### GOAL OF THE EXERCISE
Spot each line in the records below where the word "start" occurs, then copy it.

[Collected data]

****************

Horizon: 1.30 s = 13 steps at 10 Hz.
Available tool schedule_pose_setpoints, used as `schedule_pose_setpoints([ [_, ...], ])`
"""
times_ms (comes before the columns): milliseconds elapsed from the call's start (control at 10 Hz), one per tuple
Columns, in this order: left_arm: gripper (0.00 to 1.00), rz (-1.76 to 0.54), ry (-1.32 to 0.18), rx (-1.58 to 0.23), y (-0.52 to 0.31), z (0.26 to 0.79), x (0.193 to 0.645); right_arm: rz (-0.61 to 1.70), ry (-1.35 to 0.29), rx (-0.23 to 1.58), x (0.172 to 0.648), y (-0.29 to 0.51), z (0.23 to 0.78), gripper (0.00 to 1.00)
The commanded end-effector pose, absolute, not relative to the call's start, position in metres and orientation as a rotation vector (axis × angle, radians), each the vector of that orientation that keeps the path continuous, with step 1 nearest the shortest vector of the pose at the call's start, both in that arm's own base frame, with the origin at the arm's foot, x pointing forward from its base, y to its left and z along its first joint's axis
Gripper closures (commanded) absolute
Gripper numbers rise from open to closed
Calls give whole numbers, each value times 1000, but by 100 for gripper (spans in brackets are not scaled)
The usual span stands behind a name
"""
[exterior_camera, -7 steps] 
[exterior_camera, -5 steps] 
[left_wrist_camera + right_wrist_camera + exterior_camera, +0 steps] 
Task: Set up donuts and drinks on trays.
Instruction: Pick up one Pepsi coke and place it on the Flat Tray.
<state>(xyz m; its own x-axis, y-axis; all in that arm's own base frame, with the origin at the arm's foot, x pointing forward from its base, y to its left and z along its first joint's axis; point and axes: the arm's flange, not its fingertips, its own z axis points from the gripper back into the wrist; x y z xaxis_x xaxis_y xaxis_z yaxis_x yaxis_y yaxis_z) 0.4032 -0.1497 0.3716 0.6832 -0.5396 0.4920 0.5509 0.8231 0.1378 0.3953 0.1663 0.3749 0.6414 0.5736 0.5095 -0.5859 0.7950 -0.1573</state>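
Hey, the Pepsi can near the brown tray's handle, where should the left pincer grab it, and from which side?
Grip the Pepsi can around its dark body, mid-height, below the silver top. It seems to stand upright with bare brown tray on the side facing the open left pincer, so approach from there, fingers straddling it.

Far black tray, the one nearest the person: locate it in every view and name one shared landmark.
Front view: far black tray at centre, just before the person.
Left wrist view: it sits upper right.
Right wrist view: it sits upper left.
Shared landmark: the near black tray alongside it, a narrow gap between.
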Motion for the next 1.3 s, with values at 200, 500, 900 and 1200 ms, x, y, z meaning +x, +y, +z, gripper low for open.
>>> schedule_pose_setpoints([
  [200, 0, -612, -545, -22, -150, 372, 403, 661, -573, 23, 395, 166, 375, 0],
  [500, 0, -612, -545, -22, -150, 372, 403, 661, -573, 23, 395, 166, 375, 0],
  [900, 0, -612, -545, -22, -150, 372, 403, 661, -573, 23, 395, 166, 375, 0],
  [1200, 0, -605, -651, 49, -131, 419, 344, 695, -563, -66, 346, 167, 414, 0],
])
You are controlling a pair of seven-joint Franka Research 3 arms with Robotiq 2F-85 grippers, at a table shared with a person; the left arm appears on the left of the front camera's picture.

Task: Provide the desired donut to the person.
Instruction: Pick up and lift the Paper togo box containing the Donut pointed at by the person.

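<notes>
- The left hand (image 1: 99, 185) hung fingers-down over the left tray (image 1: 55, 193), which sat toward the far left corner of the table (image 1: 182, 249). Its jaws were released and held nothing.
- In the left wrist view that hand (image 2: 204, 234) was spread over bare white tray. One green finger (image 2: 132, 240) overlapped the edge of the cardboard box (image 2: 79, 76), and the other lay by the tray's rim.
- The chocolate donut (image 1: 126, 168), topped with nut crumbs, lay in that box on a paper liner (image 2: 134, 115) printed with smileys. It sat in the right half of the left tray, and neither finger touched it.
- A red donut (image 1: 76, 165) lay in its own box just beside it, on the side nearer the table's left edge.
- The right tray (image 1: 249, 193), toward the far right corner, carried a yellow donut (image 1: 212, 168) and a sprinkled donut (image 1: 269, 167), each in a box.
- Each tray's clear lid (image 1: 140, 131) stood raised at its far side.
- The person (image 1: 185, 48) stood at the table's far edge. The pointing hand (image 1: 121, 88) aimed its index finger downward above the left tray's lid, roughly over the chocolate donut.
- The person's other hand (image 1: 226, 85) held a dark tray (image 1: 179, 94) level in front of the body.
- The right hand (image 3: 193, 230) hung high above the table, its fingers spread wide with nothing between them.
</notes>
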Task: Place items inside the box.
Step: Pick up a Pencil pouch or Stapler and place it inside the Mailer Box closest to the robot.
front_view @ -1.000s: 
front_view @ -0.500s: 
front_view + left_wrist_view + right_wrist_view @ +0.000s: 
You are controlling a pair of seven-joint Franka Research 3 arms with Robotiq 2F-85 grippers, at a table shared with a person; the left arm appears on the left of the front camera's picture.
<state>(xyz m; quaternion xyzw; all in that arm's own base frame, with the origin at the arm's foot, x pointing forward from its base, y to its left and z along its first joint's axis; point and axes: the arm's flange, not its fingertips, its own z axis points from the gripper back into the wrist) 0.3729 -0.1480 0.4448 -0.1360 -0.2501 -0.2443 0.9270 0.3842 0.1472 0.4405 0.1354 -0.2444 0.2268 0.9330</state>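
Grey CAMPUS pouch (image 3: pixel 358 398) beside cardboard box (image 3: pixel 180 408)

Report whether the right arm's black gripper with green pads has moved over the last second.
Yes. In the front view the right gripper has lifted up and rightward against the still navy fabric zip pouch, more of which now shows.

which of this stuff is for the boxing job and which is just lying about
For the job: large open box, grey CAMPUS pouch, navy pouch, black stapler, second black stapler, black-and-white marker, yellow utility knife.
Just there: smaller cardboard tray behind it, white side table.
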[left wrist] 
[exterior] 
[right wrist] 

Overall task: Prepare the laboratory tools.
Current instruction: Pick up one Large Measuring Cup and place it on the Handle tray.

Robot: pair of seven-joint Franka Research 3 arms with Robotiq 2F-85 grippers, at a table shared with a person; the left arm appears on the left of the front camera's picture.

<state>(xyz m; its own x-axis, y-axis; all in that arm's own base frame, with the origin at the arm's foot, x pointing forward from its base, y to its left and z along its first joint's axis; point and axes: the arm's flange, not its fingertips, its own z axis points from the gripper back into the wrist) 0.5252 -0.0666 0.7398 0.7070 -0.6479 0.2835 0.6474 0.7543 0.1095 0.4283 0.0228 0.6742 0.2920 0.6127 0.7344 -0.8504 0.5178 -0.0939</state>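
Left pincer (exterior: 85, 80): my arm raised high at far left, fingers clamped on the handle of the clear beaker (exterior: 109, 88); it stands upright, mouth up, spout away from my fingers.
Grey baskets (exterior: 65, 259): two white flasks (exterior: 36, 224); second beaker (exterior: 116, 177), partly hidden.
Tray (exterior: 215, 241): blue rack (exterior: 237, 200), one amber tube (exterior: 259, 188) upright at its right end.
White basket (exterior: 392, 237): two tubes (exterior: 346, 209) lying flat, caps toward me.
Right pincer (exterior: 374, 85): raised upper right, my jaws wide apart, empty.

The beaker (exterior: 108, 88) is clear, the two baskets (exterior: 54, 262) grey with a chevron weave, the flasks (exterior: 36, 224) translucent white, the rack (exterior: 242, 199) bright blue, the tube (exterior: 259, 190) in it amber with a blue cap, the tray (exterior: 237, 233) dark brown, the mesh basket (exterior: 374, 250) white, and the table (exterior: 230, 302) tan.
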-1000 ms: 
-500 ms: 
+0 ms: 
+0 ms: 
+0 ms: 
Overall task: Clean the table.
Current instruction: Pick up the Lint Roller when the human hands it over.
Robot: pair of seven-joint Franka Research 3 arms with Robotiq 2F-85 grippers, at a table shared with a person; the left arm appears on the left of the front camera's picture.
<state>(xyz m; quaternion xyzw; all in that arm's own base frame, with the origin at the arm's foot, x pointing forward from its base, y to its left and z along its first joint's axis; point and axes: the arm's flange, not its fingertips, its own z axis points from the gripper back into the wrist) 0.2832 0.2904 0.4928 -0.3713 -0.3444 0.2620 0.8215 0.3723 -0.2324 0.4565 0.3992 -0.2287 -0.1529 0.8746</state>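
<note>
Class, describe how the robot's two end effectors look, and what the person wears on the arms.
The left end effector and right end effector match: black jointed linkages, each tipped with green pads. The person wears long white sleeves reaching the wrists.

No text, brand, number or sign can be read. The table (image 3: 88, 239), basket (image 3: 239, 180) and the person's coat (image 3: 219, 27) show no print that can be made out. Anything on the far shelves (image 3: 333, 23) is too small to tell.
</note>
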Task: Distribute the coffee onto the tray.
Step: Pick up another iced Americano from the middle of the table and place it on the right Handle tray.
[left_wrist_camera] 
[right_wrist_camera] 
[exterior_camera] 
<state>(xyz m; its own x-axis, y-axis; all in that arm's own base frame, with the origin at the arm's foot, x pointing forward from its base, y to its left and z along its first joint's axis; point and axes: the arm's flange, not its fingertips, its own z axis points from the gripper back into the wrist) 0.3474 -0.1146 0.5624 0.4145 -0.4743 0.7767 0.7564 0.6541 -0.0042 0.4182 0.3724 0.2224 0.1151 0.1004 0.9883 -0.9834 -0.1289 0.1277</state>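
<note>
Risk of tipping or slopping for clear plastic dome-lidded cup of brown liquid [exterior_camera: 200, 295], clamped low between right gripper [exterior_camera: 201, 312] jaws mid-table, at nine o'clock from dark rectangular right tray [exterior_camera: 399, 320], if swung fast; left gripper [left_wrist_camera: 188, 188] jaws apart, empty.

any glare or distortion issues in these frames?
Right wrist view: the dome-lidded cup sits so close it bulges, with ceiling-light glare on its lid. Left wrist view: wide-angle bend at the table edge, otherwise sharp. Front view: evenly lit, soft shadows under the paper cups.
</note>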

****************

### SOLUTION
times_ms (comes before the columns): milliseconds elapsed from the call's start (control at 10 Hz), one per tuple
The commanded end-effector pose, absolute, not relative to the call's start, position in metres and orientation as a rotation vector (axis × angle, radians), each the vector of that orientation that keeps the path continuous, with step 1 nearest the shortest vector of the pose at the call's start, both in that arm's own base frame, with the origin at the arm's foot, x pointing forward from its base, y to its left and z along its first joint's axis

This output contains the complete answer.